#### What to work on:
Given the records below, pull every line with the word "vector" into the answer.

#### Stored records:
####################

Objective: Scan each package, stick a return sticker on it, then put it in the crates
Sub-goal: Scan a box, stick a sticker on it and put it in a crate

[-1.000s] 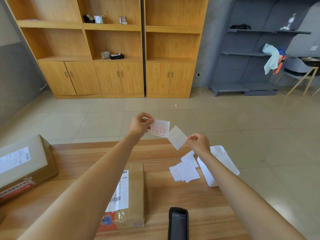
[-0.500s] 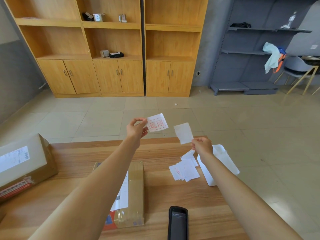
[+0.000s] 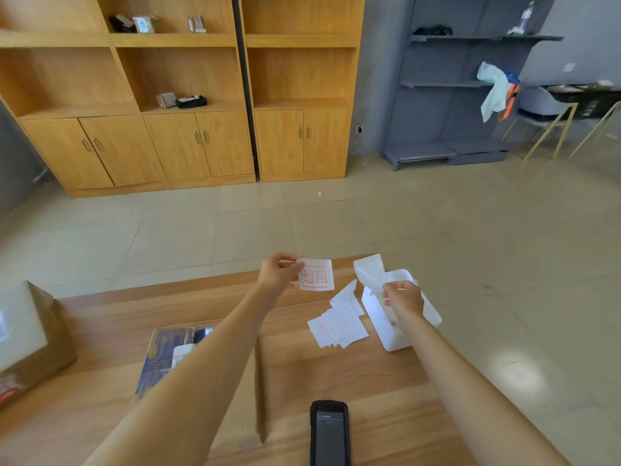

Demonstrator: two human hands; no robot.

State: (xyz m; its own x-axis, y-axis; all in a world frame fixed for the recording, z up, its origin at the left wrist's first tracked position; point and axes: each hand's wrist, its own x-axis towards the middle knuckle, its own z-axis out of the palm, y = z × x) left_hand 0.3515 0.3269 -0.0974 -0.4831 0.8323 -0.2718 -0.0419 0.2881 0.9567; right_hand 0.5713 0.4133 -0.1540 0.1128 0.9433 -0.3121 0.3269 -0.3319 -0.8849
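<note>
My left hand [image 3: 277, 273] pinches a white return sticker [image 3: 316, 275] with red print, held above the far edge of the wooden table [image 3: 336, 364]. My right hand [image 3: 401, 297] pinches the blank white backing paper [image 3: 369, 271] over a white plastic box [image 3: 393, 331]. A flat cardboard package [image 3: 168, 358] lies on the table under my left forearm, mostly hidden and blurred. The black handheld scanner [image 3: 330, 432] lies at the near edge. A loose pile of sticker sheets [image 3: 337, 326] sits between my hands.
A larger cardboard box [image 3: 30, 338] with a shipping label stands at the table's left end. Beyond the table are tiled floor, wooden cabinets [image 3: 188, 95], a grey metal shelf [image 3: 447, 95] and a chair [image 3: 544, 112]. No crate is in view.
The sticker and its backing have come fully apart. My right hand has carried the backing down and right to the white box. My left hand has lowered the sticker slightly.
</note>
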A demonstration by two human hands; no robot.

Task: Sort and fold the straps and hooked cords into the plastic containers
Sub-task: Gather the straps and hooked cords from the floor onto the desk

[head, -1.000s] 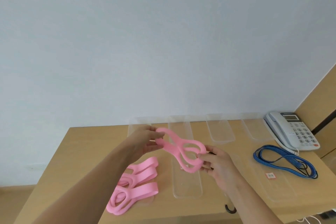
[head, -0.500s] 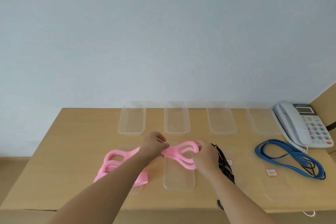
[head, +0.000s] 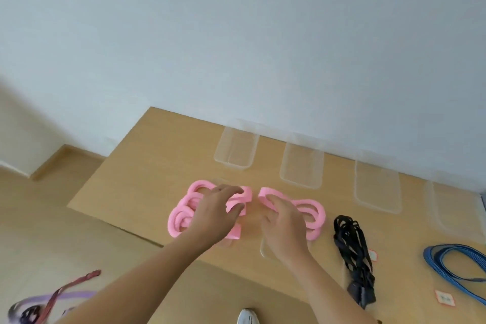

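While fingers (head: 272, 201) press pink straps (head: 314, 212) (table-centre).

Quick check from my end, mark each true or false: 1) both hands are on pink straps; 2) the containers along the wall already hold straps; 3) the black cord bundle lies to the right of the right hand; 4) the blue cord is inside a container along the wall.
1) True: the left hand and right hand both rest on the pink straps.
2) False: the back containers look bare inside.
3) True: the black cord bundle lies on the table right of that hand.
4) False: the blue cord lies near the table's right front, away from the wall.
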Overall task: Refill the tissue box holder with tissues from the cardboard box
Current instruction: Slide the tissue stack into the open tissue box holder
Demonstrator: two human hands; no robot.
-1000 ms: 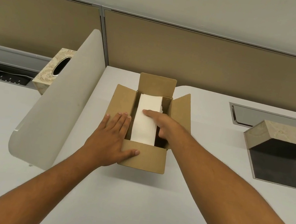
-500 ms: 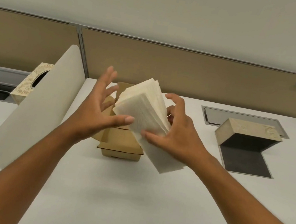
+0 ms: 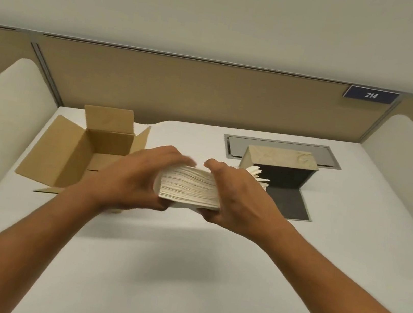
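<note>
A: Status of the tissue stack [image 3: 191, 187]?

B: Held above the middle of the table [image 3: 182, 273], clear of the surface. The left hand [image 3: 137, 181] has its grip closed on the stack's left end, thumb beneath and fingers over the top. The right hand [image 3: 236, 201] is clamped on the right end the same way. The far sheets fan loose past the right hand.

A: The cardboard box [image 3: 86, 149]?

B: Near the table's rear left corner, flaps open. No tissues are visible in the part of the interior that shows.

A: The tissue box holder [image 3: 279, 164]?

B: Toward the rear right, lying open: patterned shell raised, dark base panel flat on the table in front of it.

A: Step in hand?

B: Judged as transfer: the stack is out of the box and not yet in the holder. The next move calls for squaring the fanned sheets, carrying the stack right, and seating it on the dark panel with both grips kept firm so that no sheets slip.
</note>
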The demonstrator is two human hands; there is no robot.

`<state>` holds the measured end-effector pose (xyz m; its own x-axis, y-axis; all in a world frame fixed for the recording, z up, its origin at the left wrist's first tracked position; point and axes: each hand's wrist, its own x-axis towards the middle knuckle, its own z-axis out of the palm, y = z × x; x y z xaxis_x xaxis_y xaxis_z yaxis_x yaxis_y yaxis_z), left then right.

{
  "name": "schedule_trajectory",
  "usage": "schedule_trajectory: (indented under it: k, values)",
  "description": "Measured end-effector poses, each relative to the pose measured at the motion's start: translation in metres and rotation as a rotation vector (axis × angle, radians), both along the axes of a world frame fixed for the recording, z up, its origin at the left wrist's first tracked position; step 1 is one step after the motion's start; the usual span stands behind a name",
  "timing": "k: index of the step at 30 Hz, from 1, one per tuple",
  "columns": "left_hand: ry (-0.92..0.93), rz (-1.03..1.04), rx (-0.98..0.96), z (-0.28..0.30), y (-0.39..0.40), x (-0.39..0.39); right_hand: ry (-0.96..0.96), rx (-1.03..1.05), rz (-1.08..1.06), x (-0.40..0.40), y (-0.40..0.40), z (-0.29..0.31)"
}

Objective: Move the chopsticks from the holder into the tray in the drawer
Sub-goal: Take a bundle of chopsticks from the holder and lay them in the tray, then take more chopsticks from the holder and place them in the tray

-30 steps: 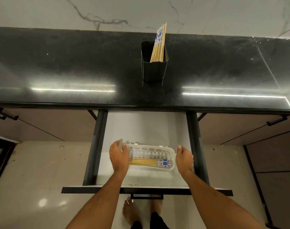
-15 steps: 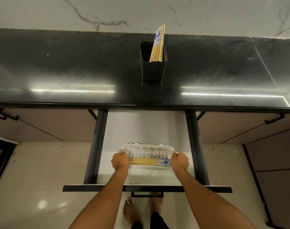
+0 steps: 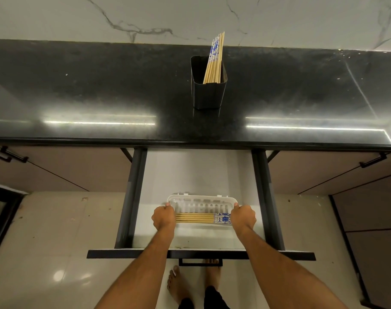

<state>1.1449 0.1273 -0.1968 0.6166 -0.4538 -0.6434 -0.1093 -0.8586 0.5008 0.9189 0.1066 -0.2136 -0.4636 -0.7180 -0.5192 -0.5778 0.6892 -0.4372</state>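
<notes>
A white slotted tray (image 3: pixel 201 200) lies in the open drawer (image 3: pixel 196 172) below the counter. Several wooden chopsticks (image 3: pixel 199 218) with blue-patterned ends lie flat along its near side. My left hand (image 3: pixel 163 218) grips the tray's left end and my right hand (image 3: pixel 243 216) grips its right end. On the black counter stands a dark square holder (image 3: pixel 208 94) with several more chopsticks (image 3: pixel 214 61) leaning upright inside it.
The black countertop (image 3: pixel 100 90) runs across the view with a marble wall behind. Dark drawer rails (image 3: pixel 132 197) flank the drawer, and its front panel (image 3: pixel 123 254) juts toward me. Closed cabinet doors sit on both sides. My bare feet (image 3: pixel 178 284) stand on the tiled floor.
Both hands went from hovering open beside the tray to closing on its two ends. The tray sits slightly nearer the drawer's middle. The holder's chopsticks have not moved.
</notes>
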Motion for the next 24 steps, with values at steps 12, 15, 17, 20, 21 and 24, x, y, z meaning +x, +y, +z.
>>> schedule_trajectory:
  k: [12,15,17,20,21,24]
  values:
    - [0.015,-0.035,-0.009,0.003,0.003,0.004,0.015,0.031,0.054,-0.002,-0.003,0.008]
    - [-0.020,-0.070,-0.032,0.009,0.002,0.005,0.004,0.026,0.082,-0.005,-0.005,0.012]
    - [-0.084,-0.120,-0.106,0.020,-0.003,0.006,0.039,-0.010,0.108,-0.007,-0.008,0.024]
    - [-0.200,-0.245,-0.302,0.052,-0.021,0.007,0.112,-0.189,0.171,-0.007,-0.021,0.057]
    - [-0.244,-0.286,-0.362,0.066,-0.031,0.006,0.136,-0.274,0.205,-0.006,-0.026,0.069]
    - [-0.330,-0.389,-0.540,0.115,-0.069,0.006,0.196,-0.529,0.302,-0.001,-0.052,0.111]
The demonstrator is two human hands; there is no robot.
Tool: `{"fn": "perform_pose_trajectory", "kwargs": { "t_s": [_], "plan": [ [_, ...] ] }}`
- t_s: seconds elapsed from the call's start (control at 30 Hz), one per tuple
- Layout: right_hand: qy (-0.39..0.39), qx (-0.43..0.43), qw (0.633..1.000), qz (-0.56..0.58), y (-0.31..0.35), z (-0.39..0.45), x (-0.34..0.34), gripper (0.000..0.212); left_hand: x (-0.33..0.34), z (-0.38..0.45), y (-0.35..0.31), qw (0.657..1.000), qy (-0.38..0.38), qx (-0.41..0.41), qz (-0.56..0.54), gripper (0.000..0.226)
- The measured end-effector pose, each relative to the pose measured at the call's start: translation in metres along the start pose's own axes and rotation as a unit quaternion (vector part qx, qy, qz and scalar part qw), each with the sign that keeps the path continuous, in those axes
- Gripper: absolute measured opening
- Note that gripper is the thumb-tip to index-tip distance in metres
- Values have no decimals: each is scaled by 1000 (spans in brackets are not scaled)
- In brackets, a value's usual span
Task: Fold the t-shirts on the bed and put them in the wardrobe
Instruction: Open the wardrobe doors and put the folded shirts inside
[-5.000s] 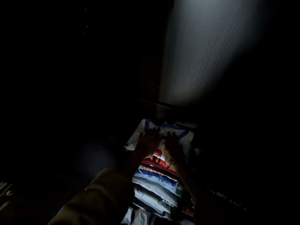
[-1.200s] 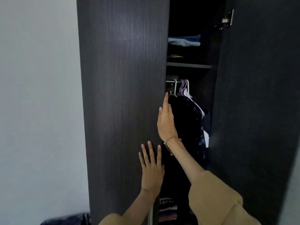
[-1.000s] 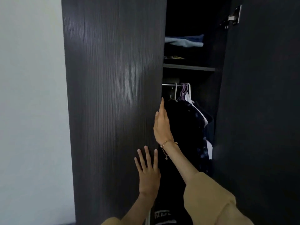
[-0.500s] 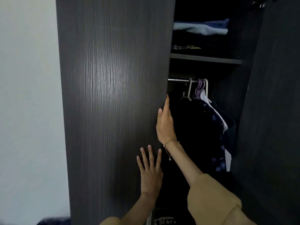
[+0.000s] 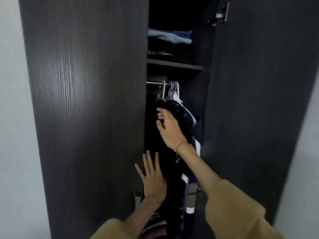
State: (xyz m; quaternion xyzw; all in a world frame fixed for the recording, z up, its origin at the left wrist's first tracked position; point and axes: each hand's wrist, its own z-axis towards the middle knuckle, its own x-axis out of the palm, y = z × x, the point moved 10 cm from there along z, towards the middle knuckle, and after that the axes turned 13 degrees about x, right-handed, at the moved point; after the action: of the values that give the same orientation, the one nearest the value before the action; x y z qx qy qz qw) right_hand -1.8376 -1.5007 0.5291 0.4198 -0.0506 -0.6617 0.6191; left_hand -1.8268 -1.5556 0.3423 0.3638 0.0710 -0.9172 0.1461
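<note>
Left hand (image 5: 152, 180), fingers spread flat, presses the stiff wardrobe door (image 5: 89, 107) edge; at one o'clock, right hand (image 5: 170, 128) hovers, fingers loosely apart. Folded t-shirts (image 5: 155, 225) below look soft, light.

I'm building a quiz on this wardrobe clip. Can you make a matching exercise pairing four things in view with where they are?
Things:
1. left hand
2. right hand
3. folded clothes
4. hangers

Places:
A. on the rail
B. flat at the left door's edge
C. on the upper shelf
D. in front of the dark hanging clothes

Pairs: 1-B, 2-D, 3-C, 4-A
</note>
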Motion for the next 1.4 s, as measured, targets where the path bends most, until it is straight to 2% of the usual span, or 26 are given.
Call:
{"fn": "perform_pose_trajectory", "kwargs": {
  "t_s": [0.17, 0.27, 0.4, 0.5, 0.6, 0.67, 0.73, 0.83, 0.93, 1.03, 1.13, 1.27, 1.4],
  "plan": [
    [-55, 23, 994, -90, -14, -41, -73, 37, -17, -1, -83, 994, 27, 69, -82, 110],
    [-108, 46, 979, -164, -29, -68, -127, 36, -31, -2, -136, 982, 36, 93, -162, 94],
    [-197, 82, 940, -265, -44, -96, -199, 37, -54, -4, -200, 940, 49, 107, -321, 69],
    [-261, 95, 903, -327, -52, -111, -245, 42, -73, -1, -243, 898, 37, 136, -417, 67],
    [-296, 153, 890, -310, -74, -119, -282, 52, -85, 1, -281, 867, 40, 171, -466, 74],
    [-282, 215, 899, -258, -99, -119, -297, 61, -82, 3, -302, 858, 54, 176, -480, 81],
    [-241, 264, 916, -184, -123, -115, -300, 71, -78, 9, -318, 857, 63, 179, -478, 87],
    [-181, 289, 932, -125, -143, -109, -298, 79, -63, 16, -336, 862, 87, 177, -468, 92],
    [-134, 288, 941, -118, -152, -99, -291, 79, -53, 23, -341, 891, 78, 184, -407, 93],
    [-157, 274, 935, -164, -152, -91, -296, 64, -45, 27, -339, 915, 60, 179, -356, 101],
    [-210, 256, 917, -223, -143, -91, -303, 44, -44, 24, -336, 918, 38, 182, -351, 105],
    [-268, 180, 915, -241, -117, -86, -304, 44, -49, 14, -317, 923, -17, 204, -325, 118],
    [-246, 113, 936, -227, -94, -78, -284, 55, -59, -3, -288, 918, -51, 214, -329, 111]
  ]
}}
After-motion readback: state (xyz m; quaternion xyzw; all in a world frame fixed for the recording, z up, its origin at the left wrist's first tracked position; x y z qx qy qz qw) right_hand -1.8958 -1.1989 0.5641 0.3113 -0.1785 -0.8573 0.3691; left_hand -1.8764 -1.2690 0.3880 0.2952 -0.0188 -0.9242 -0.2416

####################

#### Answer to the exercise:
  "description": "Measured end-effector poses, each relative to the pose measured at the motion's start: translation in metres and rotation as a rotation vector (axis × angle, radians), both along the axes of a world frame fixed for the recording, z up, its origin at the left wrist's first tracked position; step 1 is one step after the motion's start; the usual span stands behind a name",
- The measured end-effector pose, each relative to the pose measured at the call's start: translation in metres along the start pose's own axes and rotation as a unit quaternion (vector part qx, qy, qz and scalar part qw), each with the sign that keeps the path continuous, in those axes

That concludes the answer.